* _What is being asked_
Report, in full, each line of the material below in which the string "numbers" occurs.

* * * *

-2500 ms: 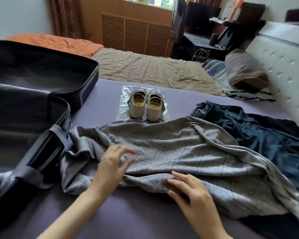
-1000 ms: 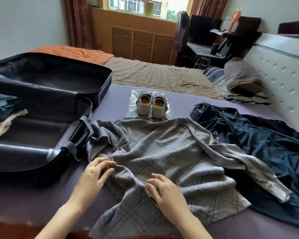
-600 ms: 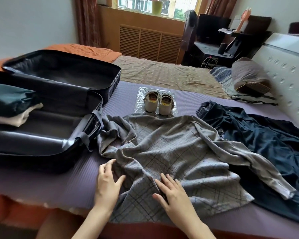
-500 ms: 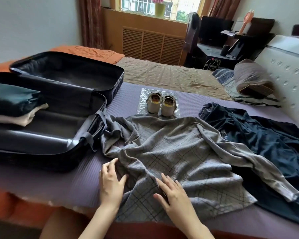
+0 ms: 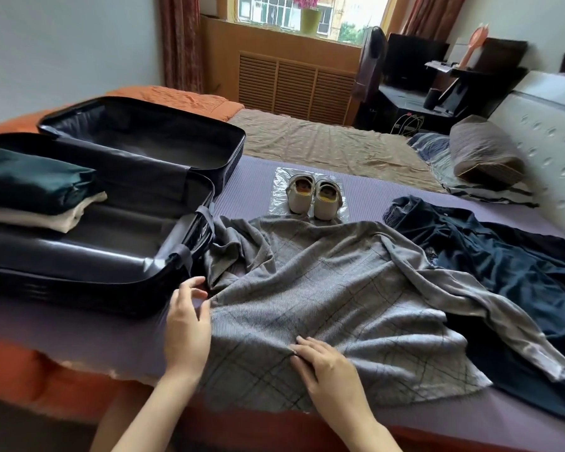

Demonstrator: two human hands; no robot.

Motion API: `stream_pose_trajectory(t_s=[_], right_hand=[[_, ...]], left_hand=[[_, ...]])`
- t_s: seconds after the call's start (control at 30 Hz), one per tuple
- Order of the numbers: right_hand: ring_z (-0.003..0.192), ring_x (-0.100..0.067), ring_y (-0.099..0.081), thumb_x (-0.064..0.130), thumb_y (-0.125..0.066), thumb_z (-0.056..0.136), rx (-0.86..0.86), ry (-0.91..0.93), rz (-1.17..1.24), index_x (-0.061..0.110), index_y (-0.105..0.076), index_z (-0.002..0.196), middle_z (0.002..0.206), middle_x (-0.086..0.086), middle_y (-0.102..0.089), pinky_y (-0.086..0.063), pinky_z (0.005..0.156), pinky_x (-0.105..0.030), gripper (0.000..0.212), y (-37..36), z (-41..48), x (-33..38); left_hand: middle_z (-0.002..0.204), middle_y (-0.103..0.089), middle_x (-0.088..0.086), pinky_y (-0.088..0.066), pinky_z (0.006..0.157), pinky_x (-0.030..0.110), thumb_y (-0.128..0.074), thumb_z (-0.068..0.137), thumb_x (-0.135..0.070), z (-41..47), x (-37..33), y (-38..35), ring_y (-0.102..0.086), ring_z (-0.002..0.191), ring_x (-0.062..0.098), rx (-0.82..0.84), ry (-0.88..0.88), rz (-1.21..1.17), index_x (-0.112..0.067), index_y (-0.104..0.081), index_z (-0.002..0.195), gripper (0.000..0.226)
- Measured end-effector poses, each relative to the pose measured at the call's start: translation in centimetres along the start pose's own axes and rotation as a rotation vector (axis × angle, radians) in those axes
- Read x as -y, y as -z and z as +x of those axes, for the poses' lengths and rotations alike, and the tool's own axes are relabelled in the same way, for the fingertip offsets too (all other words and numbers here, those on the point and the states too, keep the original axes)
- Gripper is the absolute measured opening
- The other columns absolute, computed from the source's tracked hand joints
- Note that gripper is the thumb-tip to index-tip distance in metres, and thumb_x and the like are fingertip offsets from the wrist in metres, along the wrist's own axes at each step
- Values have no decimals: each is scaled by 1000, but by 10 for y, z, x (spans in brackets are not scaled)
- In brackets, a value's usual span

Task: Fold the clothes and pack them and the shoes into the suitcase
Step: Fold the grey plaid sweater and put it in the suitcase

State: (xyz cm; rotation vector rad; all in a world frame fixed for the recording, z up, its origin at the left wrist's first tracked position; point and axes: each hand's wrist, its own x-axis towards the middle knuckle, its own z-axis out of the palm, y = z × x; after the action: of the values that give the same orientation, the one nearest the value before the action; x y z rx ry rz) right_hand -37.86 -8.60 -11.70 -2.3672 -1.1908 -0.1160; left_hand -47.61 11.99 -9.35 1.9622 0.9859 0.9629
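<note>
Palm of R hand (image 5: pixel 327 367) flat on grey top (image 5: pixel 323 288); L hand (image 5: pixel 186 324) advanced, prob. loose

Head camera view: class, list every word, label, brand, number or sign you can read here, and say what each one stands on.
No text can be read anywhere in this view.
shoes: yellow-orange marks on the insoles, too blurred to tell whether they are print.
suitcase, grey checked garment, dark blue garment: no label or lettering shows.
</note>
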Motion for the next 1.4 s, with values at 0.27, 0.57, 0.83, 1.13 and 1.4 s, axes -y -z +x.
stream_pose_trajectory(t_s=[0.27, 0.57, 0.83, 1.13, 1.4], right_hand=[[105, -7, -64, 60, -12, 96, 182, -14, -79, 38, -72, 99, 116, 12, -67, -52, 82, -19, 63, -10, -9, 5], [108, 0, -58, 68, -12, 91, 142, -10, -39, 39, -71, 102, 118, 22, -62, -49, 87, -16, 66, 2, 6, -4], [120, -4, -52, 23, -55, 95, 219, -90, 138, 29, -63, 121, 130, 12, -57, -40, 105, -25, 27, 35, 127, -19], [119, -17, -54, 19, -62, 90, 272, -121, 51, 29, -57, 130, 130, 2, -59, -44, 101, -37, 42, 5, 281, -55], [127, -22, -48, 20, -56, 93, 403, -64, -6, 27, -56, 132, 138, -2, -53, -38, 105, -34, 39, -39, 365, -74]], left_hand=[[119, -60, 8, -43, 101, 44, -70, 77, 0, -12, 18, -24, -53, 116, 28, 171, -334, 267, -13, -69, 105, 31], [106, -69, -1, -48, 88, 37, -35, 93, -44, -13, 18, -35, -63, 103, 19, 328, -276, 327, -16, -69, 102, 46], [113, -62, 3, -39, 94, 28, -58, 91, -20, 64, -19, -65, -55, 107, 19, 284, -203, 182, -12, -61, 117, 27], [136, -44, 5, -33, 102, 30, -64, 80, -52, 105, -26, -130, -44, 123, 24, 300, 92, 343, -21, -25, 142, 80], [85, -65, -13, -44, 78, 28, -75, 75, -37, 109, -18, -141, -59, 88, 15, 129, 58, 156, -29, -51, 124, 55]])
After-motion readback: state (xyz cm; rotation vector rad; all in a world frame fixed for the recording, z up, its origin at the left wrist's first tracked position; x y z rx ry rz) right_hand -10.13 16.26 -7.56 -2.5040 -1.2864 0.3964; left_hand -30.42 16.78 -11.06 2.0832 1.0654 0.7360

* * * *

* _Your solution_
- Order of the numbers: right_hand: ring_z (-0.003..0.192), ring_x (-0.100..0.067), ring_y (-0.099..0.081), thumb_x (-0.064..0.130), thumb_y (-0.125..0.066), thumb_z (-0.056..0.136), rx (-0.86..0.86), ry (-0.91..0.93), rz (-1.17..1.24), index_x (-0.061..0.110), index_y (-0.105..0.076), index_z (-0.002..0.196), middle_z (0.002..0.206), middle_x (-0.086..0.086), middle_y (-0.102..0.089), pinky_y (-0.086..0.063), pinky_z (0.005..0.156), pinky_x (-0.105..0.030), gripper (0.000..0.212), y (-37..36), z (-41..48), x (-33..38); left_hand: middle_z (-0.002..0.204), middle_y (-0.103..0.089), middle_x (-0.088..0.086), pinky_y (-0.088..0.066), pinky_z (0.006..0.157), pinky_x (-0.030..0.110), thumb_y (-0.128..0.074), thumb_z (-0.068..0.137), thumb_x (-0.135..0.070), z (-41..47), x (-37..33), y (-38..35), ring_y (-0.102..0.086), ring_z (-0.002..0.191), ring_x (-0.062..0.098), rx (-0.82..0.84), ry (-0.88..0.88), rz (-1.21..1.17), index_x (-0.112..0.067), index_y (-0.104..0.081), index_z (-0.002..0.195), gripper (0.000..0.226)
- Read x as -y, y as -z and z as +x of those axes, for the poses' lengths and rotations alike, and the tool's own axes are relabelled in the same way, for the fingertip offsets too (all other words and numbers here, those on the point and the states too, keep the original axes)

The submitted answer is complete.